Work item: A full and exact copy of the listing that follows is needed.

Provided material:
▬▬▬▬▬▬▬▬▬▬
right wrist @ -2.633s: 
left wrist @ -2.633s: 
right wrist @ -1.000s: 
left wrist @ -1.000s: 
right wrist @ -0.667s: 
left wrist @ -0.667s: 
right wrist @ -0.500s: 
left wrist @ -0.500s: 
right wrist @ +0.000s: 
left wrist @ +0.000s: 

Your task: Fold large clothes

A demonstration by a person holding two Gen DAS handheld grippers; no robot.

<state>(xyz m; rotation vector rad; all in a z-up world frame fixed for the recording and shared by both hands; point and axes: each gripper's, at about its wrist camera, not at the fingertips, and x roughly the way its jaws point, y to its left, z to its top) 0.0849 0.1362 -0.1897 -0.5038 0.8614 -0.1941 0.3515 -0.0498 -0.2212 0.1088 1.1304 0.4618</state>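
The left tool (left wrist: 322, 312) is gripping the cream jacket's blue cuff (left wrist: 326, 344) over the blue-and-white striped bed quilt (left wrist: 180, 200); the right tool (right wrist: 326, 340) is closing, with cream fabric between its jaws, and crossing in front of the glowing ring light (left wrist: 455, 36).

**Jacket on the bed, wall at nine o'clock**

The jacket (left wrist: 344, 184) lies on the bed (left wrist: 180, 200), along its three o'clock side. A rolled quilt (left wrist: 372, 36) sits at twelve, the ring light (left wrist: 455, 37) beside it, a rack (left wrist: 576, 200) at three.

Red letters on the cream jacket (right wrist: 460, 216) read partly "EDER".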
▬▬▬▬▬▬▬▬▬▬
Task response:
right wrist @ -2.633s: 
left wrist @ -2.633s: 
right wrist @ -1.000s: 
left wrist @ -1.000s: 
right wrist @ -0.667s: 
left wrist @ -0.667s: 
right wrist @ -0.500s: 
left wrist @ -0.500s: 
right wrist @ +0.000s: 
left wrist @ +0.000s: 

Your task: Fold large clothes

A demonstration by a person holding two Gen DAS handheld grippers; no robot.

<state>(xyz m; rotation vector rad; all in a z-up world frame fixed for the recording and shared by both hands; point and axes: each gripper's, at about its wrist camera, not at the fingertips, and x roughly the way its jaws point, y to its left, z to its top) 0.0849 0.1362 -0.1897 -0.5038 0.8614 -0.1941 0.3515 -0.0498 -0.2212 0.1088 1.1304 0.4618</state>
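The left tool (left wrist: 322, 312) is gripping the cream jacket's blue cuff (left wrist: 326, 344) over the blue-and-white striped bed quilt (left wrist: 180, 200); the right tool (right wrist: 326, 340) is closing, with cream fabric between its jaws, and crossing in front of the glowing ring light (left wrist: 455, 36).

**Jacket on the bed, wall at nine o'clock**

The jacket (left wrist: 344, 184) lies on the bed (left wrist: 180, 200), along its three o'clock side. A rolled quilt (left wrist: 372, 36) sits at twelve, the ring light (left wrist: 455, 37) beside it, a rack (left wrist: 576, 200) at three.

Red letters on the cream jacket (right wrist: 460, 216) read partly "EDER".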

No more output is expected for this exercise.